_PROBLEM REQUIREMENTS_
Write down exactly the lines of the listing below, beginning with the one containing "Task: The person" and closing with the final line.

_GIVEN DATA_
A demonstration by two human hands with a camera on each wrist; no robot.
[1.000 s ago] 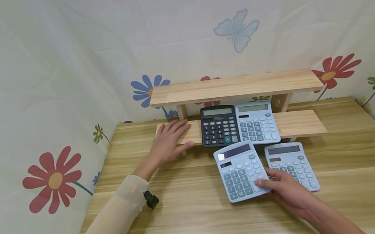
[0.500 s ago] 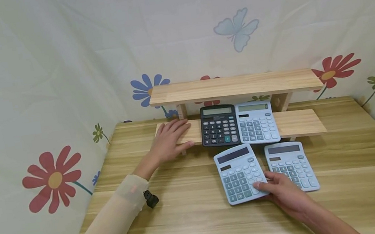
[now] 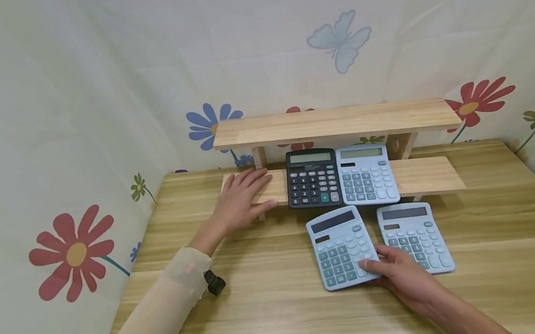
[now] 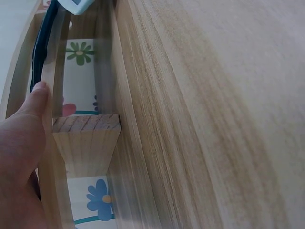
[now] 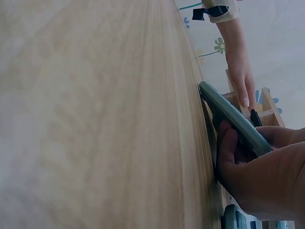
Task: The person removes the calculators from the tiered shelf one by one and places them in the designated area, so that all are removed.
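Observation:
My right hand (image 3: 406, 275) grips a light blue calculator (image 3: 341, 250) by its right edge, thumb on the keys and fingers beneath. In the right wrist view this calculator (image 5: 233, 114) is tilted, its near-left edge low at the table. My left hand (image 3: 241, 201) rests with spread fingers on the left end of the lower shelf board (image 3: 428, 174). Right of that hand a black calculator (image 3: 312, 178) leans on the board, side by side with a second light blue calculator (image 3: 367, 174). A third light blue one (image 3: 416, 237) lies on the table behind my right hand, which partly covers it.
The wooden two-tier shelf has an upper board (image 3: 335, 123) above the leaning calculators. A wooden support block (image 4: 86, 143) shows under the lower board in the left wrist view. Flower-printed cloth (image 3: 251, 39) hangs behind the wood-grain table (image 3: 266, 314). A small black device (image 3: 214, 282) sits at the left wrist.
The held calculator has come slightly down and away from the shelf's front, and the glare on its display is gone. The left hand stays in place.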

_SOLVED EXERCISE_
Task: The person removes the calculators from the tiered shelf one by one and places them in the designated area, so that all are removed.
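Observation:
My right hand (image 3: 406, 275) grips a light blue calculator (image 3: 341, 250) by its right edge, thumb on the keys and fingers beneath. In the right wrist view this calculator (image 5: 233, 114) is tilted, its near-left edge low at the table. My left hand (image 3: 241, 201) rests with spread fingers on the left end of the lower shelf board (image 3: 428, 174). Right of that hand a black calculator (image 3: 312, 178) leans on the board, side by side with a second light blue calculator (image 3: 367, 174). A third light blue one (image 3: 416, 237) lies on the table behind my right hand, which partly covers it.
The wooden two-tier shelf has an upper board (image 3: 335, 123) above the leaning calculators. A wooden support block (image 4: 86, 143) shows under the lower board in the left wrist view. Flower-printed cloth (image 3: 251, 39) hangs behind the wood-grain table (image 3: 266, 314). A small black device (image 3: 214, 282) sits at the left wrist.
The held calculator has come slightly down and away from the shelf's front, and the glare on its display is gone. The left hand stays in place.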

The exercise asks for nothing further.